Work to complete: Include in the output exactly the lines from the opening of the data through the line containing "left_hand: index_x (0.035", and nothing more.

Data shown:
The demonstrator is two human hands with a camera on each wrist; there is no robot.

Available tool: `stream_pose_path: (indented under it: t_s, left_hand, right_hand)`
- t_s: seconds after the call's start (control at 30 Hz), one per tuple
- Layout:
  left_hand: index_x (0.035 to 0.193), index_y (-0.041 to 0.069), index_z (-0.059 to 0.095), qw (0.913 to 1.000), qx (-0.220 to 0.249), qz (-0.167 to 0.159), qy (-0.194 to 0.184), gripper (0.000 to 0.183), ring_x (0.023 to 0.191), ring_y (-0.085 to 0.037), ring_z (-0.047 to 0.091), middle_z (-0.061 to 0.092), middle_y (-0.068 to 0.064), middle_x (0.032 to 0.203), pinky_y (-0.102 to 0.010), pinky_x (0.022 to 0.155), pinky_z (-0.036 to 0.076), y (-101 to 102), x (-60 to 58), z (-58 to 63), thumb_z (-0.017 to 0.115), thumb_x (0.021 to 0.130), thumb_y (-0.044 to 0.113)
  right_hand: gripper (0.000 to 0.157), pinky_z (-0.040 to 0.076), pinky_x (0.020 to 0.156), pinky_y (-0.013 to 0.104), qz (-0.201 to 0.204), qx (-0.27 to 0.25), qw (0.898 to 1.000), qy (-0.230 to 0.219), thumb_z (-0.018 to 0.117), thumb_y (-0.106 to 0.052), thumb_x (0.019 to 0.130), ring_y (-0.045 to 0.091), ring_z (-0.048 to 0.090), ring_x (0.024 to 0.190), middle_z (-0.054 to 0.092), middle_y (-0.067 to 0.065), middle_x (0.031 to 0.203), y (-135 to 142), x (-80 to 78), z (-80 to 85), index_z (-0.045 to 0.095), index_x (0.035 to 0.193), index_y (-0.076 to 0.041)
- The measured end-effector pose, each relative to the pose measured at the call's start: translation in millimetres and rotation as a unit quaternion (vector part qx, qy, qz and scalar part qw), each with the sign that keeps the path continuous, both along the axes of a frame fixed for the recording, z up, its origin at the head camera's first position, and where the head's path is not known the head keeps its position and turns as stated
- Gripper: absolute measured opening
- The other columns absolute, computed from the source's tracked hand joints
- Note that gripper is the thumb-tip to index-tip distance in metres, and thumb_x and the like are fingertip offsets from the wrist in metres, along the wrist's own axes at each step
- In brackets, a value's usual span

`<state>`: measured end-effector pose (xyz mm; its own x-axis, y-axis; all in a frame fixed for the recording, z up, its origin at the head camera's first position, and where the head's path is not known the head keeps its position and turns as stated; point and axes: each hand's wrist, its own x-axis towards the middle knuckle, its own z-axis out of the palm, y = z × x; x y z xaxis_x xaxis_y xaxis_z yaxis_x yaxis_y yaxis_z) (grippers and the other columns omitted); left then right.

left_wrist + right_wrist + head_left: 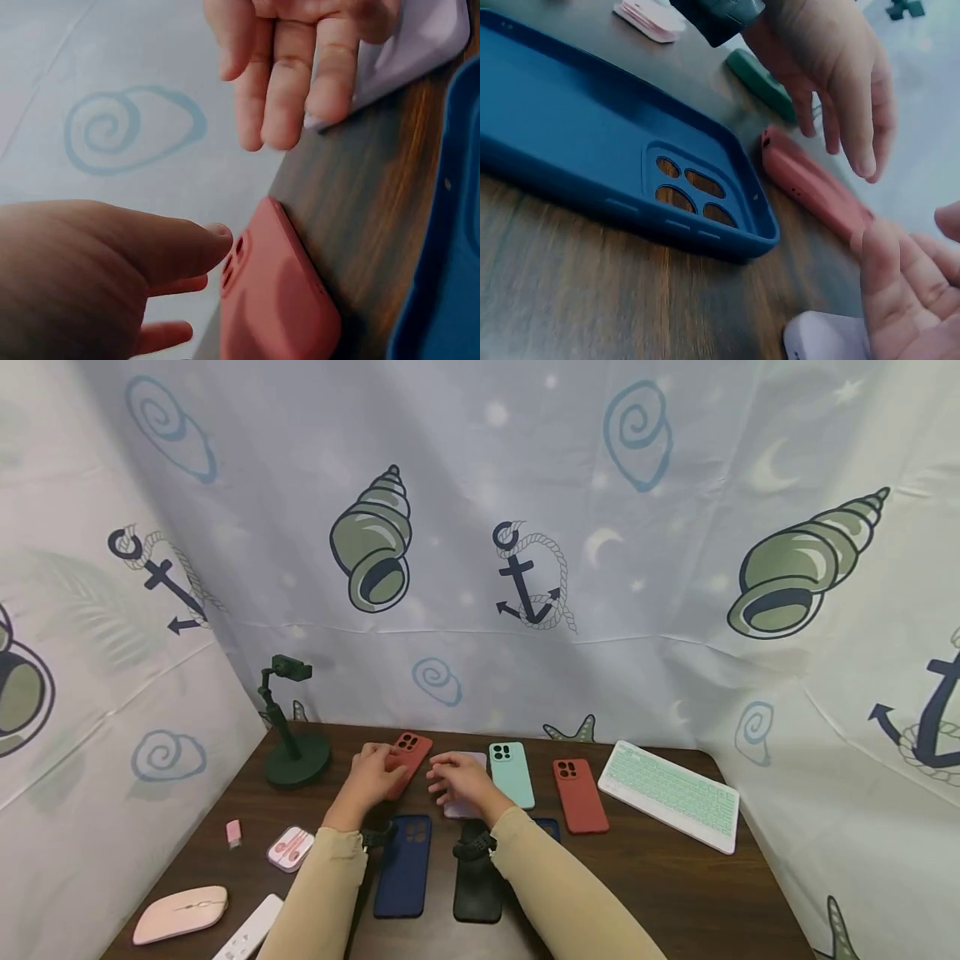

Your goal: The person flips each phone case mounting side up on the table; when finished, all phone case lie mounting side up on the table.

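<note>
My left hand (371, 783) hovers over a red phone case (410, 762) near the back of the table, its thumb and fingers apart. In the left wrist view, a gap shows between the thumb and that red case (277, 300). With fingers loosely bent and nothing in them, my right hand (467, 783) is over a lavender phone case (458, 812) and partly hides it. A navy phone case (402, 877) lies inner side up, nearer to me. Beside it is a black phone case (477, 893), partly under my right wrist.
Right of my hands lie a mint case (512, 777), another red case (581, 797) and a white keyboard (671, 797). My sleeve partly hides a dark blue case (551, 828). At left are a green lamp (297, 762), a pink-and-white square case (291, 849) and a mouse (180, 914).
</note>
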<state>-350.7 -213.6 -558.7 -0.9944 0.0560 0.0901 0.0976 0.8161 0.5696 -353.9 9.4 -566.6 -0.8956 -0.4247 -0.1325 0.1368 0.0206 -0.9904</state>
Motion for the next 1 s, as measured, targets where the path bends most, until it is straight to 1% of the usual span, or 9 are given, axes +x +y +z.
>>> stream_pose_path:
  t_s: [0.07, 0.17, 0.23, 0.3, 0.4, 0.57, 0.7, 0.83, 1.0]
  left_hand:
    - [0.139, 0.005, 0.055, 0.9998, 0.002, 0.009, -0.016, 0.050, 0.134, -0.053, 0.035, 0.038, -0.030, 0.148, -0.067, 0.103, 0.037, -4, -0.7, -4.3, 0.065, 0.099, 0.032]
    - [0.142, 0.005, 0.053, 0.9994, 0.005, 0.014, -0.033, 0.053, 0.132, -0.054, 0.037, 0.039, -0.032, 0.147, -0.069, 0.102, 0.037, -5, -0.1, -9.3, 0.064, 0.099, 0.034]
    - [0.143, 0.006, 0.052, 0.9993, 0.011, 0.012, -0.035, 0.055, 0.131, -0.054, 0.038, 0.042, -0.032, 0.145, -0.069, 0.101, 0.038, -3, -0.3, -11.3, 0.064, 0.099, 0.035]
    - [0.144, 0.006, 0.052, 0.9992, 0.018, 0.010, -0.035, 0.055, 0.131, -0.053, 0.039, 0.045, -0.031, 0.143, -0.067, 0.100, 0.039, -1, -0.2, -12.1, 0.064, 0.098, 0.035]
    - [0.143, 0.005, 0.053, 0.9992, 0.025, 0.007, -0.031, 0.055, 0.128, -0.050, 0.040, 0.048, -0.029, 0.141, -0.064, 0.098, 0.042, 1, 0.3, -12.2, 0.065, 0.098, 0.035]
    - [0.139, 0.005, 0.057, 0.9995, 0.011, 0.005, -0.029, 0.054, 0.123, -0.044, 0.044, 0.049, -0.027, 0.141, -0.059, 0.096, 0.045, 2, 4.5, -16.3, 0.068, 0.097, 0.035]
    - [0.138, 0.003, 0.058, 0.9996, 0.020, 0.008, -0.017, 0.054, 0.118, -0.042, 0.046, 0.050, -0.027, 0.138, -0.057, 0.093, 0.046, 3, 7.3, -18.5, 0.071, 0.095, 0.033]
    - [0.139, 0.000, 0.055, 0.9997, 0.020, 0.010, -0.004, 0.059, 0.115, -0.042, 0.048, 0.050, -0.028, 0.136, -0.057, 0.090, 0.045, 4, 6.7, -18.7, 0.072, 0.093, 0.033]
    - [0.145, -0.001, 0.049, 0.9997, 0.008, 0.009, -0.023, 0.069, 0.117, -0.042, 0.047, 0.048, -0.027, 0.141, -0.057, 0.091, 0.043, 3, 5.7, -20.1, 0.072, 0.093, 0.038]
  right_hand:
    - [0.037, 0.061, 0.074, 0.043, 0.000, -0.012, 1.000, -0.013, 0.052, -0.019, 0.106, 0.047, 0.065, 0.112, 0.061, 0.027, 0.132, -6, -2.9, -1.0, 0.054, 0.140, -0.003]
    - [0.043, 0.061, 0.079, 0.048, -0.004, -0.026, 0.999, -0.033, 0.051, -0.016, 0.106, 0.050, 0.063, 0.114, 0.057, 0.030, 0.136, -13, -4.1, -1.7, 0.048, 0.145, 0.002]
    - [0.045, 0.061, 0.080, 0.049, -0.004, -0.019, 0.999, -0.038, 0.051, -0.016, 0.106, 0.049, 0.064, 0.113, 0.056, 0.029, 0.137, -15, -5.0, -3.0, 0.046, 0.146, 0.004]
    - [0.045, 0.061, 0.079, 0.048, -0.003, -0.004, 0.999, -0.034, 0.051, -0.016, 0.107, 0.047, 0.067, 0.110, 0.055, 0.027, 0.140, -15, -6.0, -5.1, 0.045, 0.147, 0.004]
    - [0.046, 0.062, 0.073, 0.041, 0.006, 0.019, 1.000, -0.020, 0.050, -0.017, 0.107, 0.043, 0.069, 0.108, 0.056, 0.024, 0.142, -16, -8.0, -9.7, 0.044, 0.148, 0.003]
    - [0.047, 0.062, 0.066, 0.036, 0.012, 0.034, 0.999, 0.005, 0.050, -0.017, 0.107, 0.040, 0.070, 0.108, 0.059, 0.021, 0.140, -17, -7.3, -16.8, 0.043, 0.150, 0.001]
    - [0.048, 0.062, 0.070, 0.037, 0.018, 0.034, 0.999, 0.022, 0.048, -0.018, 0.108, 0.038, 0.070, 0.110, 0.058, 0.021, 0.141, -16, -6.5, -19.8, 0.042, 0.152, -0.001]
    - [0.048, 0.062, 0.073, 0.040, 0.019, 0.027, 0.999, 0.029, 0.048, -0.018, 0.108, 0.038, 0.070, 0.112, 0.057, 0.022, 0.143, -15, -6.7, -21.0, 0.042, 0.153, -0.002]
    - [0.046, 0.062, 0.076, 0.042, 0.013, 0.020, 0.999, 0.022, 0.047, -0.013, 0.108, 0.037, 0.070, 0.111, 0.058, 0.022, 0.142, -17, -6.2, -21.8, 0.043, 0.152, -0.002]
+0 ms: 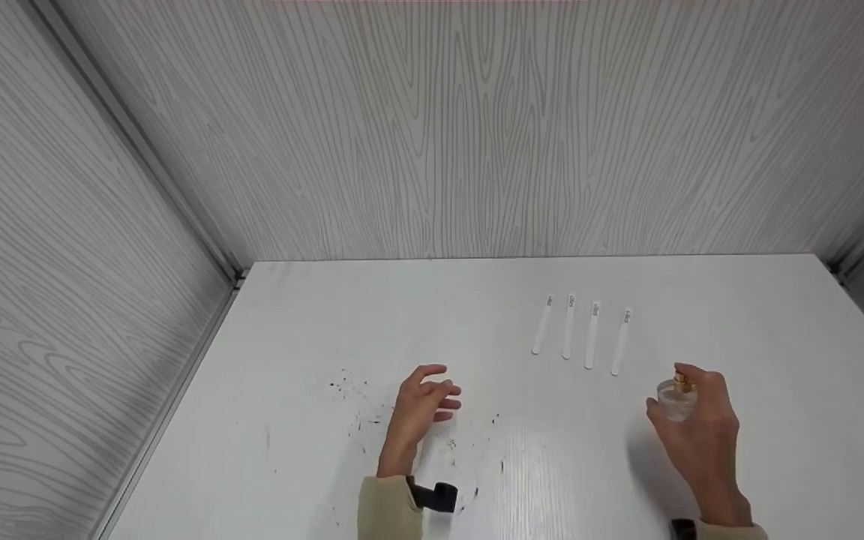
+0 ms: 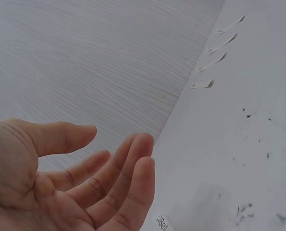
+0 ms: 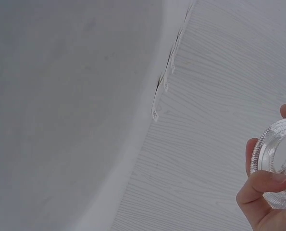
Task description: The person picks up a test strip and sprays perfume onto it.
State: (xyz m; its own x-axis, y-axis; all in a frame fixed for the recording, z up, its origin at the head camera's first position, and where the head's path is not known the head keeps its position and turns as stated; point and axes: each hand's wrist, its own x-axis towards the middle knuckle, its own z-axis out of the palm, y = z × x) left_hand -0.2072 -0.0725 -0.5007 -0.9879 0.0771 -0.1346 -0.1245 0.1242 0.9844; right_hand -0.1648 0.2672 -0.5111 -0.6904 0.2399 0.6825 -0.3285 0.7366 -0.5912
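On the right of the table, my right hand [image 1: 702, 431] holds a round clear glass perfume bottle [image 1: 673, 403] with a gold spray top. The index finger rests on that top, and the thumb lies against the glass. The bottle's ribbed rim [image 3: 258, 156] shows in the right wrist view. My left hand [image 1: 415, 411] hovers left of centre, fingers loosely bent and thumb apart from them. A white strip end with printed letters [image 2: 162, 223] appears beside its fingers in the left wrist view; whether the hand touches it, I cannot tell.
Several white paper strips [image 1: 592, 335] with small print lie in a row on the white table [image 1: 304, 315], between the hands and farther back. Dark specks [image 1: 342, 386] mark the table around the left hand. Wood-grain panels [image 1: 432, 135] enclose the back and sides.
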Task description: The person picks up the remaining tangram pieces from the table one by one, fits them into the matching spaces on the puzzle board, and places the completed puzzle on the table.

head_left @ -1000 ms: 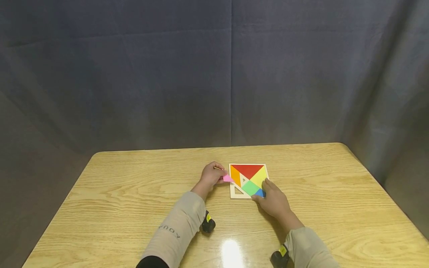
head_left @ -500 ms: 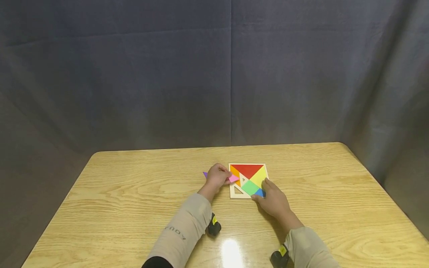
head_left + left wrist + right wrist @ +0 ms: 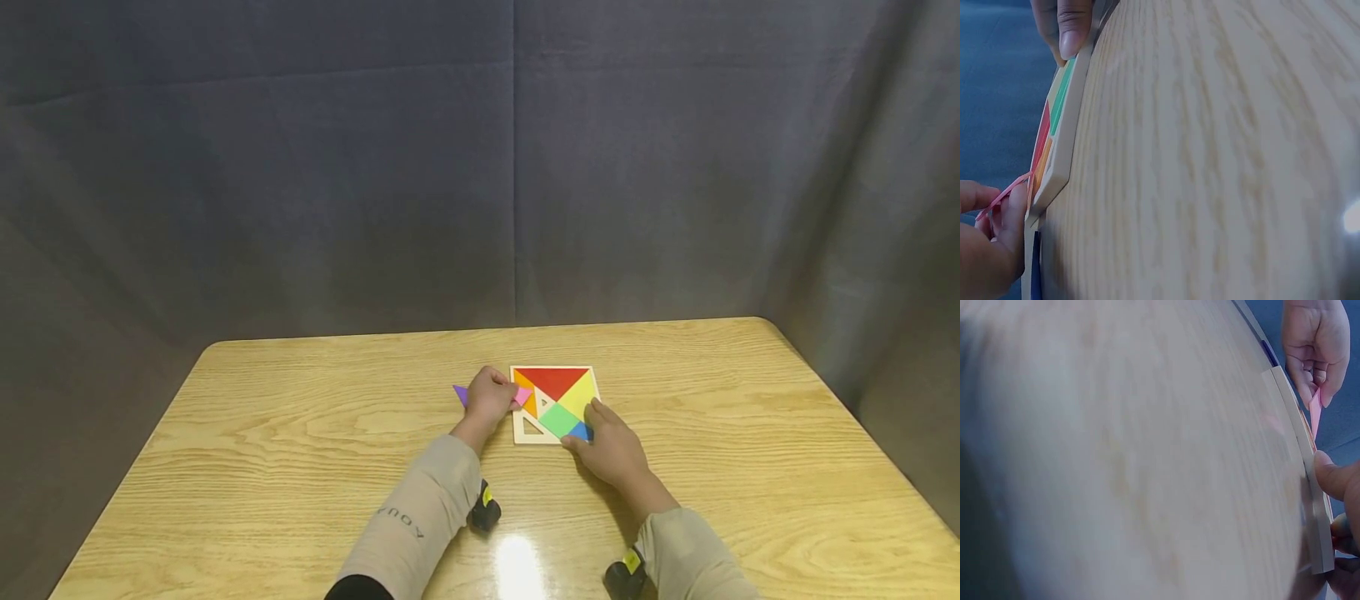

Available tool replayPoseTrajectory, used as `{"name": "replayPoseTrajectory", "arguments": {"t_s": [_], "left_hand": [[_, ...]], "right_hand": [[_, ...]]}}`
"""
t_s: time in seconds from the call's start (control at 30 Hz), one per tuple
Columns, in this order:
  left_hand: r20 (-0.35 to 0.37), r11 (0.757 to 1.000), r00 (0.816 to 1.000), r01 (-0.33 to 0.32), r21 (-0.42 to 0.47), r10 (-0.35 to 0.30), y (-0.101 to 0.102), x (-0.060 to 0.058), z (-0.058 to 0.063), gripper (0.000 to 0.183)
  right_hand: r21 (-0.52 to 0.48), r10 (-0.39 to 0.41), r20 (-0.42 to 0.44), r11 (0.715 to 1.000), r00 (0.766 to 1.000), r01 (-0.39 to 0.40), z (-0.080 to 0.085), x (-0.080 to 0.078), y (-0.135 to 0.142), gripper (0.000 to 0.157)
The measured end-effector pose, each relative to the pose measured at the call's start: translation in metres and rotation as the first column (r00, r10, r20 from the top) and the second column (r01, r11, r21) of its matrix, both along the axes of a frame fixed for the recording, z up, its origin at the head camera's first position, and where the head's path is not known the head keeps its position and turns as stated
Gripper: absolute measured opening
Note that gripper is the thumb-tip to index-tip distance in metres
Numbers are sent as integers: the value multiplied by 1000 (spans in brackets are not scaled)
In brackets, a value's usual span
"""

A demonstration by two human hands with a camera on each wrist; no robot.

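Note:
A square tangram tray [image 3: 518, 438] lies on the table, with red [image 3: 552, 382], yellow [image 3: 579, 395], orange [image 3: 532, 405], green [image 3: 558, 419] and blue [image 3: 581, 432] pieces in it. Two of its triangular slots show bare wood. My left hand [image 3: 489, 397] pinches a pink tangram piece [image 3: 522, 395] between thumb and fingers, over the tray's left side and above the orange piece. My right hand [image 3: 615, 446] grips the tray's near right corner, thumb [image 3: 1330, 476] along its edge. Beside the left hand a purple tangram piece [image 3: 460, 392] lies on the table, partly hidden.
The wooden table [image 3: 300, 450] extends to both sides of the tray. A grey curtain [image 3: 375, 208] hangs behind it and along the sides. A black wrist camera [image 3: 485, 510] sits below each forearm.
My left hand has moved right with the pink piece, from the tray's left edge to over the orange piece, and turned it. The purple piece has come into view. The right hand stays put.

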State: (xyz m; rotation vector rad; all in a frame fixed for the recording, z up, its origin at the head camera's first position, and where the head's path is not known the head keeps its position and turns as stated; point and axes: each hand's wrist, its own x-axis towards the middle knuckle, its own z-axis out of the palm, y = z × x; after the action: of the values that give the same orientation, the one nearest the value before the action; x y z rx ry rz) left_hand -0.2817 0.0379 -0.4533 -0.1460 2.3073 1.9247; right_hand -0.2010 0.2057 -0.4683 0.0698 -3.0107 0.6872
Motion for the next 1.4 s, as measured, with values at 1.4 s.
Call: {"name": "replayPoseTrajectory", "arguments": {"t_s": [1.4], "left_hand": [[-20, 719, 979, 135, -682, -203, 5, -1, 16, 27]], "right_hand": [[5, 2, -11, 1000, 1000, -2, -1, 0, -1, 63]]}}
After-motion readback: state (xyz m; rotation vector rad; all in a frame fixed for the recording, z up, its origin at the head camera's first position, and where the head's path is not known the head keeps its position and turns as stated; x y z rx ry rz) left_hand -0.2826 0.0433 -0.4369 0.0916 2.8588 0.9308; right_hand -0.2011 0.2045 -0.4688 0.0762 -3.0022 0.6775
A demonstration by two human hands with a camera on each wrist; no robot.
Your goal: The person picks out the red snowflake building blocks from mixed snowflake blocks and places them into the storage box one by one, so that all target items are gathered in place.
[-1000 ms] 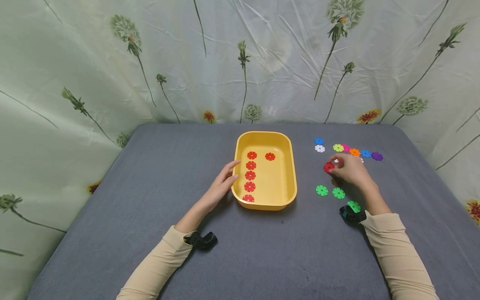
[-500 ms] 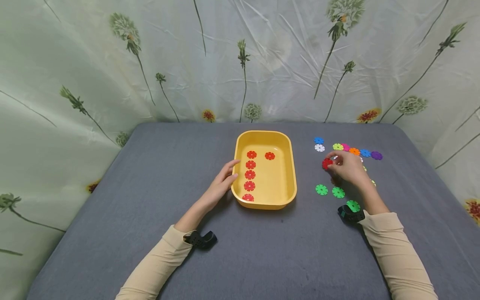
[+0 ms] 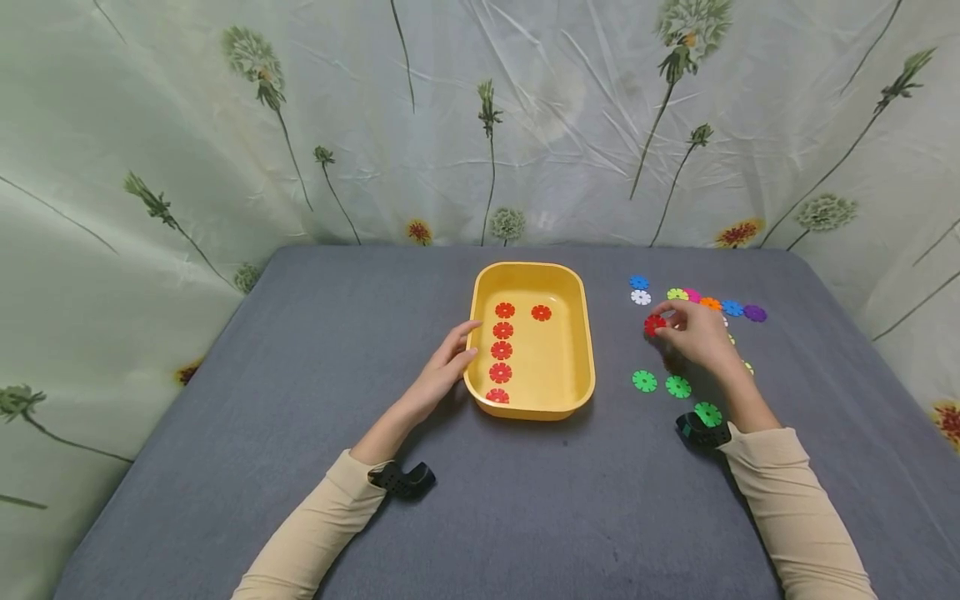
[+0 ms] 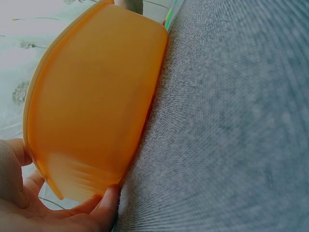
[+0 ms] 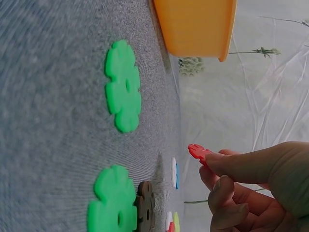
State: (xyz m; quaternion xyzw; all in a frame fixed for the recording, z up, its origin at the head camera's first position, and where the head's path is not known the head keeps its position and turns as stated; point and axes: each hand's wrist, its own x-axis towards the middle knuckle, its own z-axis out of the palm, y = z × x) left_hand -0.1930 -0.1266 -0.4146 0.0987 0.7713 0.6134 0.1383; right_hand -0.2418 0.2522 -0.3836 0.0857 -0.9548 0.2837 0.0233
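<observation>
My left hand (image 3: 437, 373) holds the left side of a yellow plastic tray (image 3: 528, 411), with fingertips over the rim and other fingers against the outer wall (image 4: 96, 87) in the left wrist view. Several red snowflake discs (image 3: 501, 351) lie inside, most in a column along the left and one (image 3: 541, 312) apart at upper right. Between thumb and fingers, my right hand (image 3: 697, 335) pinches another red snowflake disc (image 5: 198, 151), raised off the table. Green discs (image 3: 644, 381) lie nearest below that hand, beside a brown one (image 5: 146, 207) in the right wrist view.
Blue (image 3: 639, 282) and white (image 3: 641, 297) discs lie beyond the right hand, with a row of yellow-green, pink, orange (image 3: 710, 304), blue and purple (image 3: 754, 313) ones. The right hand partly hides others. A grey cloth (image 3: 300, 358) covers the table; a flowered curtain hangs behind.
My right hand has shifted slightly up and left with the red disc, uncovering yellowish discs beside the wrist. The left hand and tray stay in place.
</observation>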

Written response:
The demonstrator is two human hands with a camera on each wrist; there is no robot.

Available tool: `stream_pose_path: (indented under it: t_s, left_hand, right_hand)`
- t_s: seconds after the call's start (control at 30 Hz), one per tuple
- Layout:
  left_hand: index_x (0.035 to 0.193), index_y (-0.041 to 0.069), index_z (-0.059 to 0.095), qw (0.913 to 1.000), qx (-0.220 to 0.249), qz (-0.167 to 0.159), qy (-0.194 to 0.184), gripper (0.000 to 0.183), ring_x (0.023 to 0.191), ring_y (-0.085 to 0.037), ring_z (-0.047 to 0.091), middle_z (-0.061 to 0.092), middle_y (-0.068 to 0.064), middle_x (0.032 to 0.203), pinky_y (-0.102 to 0.010), pinky_x (0.022 to 0.155), pinky_z (-0.036 to 0.076), y (-101 to 102), x (-60 to 58), z (-58 to 63), thumb_z (-0.017 to 0.115), thumb_x (0.021 to 0.130), thumb_y (-0.044 to 0.113)

That is the complete output.